"""

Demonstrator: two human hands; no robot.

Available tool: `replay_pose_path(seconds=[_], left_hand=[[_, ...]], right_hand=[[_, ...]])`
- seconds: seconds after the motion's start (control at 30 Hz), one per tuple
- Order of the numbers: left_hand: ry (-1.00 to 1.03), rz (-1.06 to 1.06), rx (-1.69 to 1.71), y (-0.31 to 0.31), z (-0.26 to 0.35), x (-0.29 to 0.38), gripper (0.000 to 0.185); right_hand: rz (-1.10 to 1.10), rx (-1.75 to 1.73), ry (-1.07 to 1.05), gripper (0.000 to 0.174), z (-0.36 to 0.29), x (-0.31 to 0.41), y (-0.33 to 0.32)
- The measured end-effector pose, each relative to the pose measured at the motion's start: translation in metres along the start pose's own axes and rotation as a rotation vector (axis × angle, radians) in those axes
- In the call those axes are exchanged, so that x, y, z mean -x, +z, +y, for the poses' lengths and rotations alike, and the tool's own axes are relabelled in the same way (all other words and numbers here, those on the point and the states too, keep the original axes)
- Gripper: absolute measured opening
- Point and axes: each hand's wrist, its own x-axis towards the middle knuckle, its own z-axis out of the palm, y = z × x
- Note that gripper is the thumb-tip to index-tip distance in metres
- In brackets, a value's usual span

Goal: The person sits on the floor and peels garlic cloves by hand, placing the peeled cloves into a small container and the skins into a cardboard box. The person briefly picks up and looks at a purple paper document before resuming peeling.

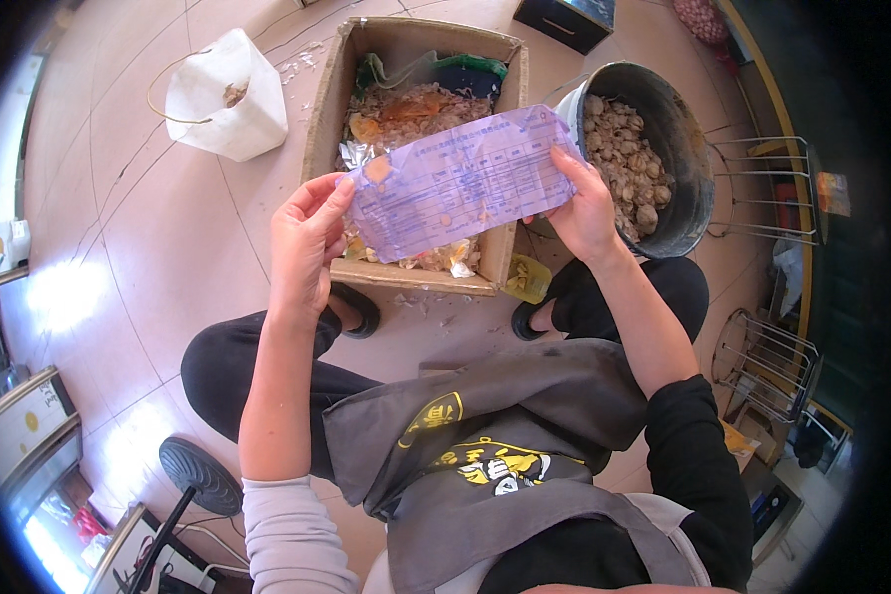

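Note:
Stretched between my two hands is a creased purple paper form (464, 185) with printed lines and writing. My left hand (308, 241) pinches its left end between thumb and fingers. The right end is gripped by my right hand (583, 204), thumb on top. Beneath the sheet stands a cardboard box (412, 278) holding papery peelings (445, 104), crumpled wrappers and other scraps; the paper hides part of its contents. Close to my right hand is a dark bucket (687, 193) partly filled with garlic bulbs (631, 160).
A white bucket (263, 111) with a wire handle stands on the tiled floor at left. Next to the box's near right corner is a yellow plastic container (529, 278). Metal racks (768, 364) line the right side. A round black stand base (200, 475) is at lower left.

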Motion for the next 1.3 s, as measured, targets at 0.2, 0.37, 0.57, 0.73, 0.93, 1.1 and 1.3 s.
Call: replay_pose_path(seconds=[0.2,0.37,0.57,0.73,0.93,1.1,1.3], left_hand=[[-0.005,0.037,-0.02,0.0026,-0.0007,-0.0014,0.024],[-0.006,0.017,-0.023,0.0003,0.0004,-0.0006,0.027],[0.0,0.01,-0.017,0.0009,0.0003,-0.0005,0.027],[-0.001,0.04,-0.037,0.0041,0.001,-0.0009,0.022],[0.002,0.05,-0.044,0.0056,0.0019,-0.0001,0.022],[0.001,0.053,-0.046,0.0058,0.0022,0.0,0.022],[-0.009,0.059,-0.046,0.0058,0.002,-0.0003,0.022]], right_hand=[[0.013,0.012,0.001,0.029,-0.0007,0.0007,0.0014],[0.017,0.013,0.0,0.029,-0.0015,0.0008,0.0037],[0.016,0.007,0.004,0.029,-0.0002,0.0013,0.0031],[-0.009,0.045,0.018,0.032,0.0003,0.0001,0.0015],[0.011,0.016,-0.002,0.03,0.0005,0.0014,0.0041],[0.007,0.018,-0.002,0.03,-0.0002,0.0014,0.0048],[0.003,0.007,0.002,0.03,0.0003,0.0015,0.0041]])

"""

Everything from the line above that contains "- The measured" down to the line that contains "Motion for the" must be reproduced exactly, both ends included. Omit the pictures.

| WRITTEN RESPONSE |
- The measured end-effector pose, each relative to the pose measured at the motion's start: translation in metres along the start pose's own axes and rotation as a rotation vector (axis × angle, radians) in those axes
- In the call those axes are exchanged, so that x, y, z mean -x, +z, +y, for the poses' lengths and rotations alike, and the tool's own axes are relabelled in the same way (all other words and numbers here, those on the point and the states too, keep the original axes)
- Gripper: absolute measured opening
- Point and axes: each hand's wrist, its own x-axis towards the middle knuckle, its own z-axis out of the palm, y = z × x
- Note that gripper is the thumb-tip to index-tip distance in metres
- In brackets, a value's usual span

Goal: The person sits on the floor and peels garlic cloves by hand, placing the peeled cloves into a small container and the skins into a cardboard box. The person briefly picks up and looks at a purple paper document before resuming peeling.


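Note:
Stretched between my two hands is a creased purple paper form (464, 185) with printed lines and writing. My left hand (308, 241) pinches its left end between thumb and fingers. The right end is gripped by my right hand (583, 204), thumb on top. Beneath the sheet stands a cardboard box (412, 278) holding papery peelings (445, 104), crumpled wrappers and other scraps; the paper hides part of its contents. Close to my right hand is a dark bucket (687, 193) partly filled with garlic bulbs (631, 160).
A white bucket (263, 111) with a wire handle stands on the tiled floor at left. Next to the box's near right corner is a yellow plastic container (529, 278). Metal racks (768, 364) line the right side. A round black stand base (200, 475) is at lower left.
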
Motion for the next 1.3 s, as measured, targets at 0.2, 0.37, 0.57, 0.73, 0.93, 1.1 and 1.3 s.

Nothing remains to be done in this exercise.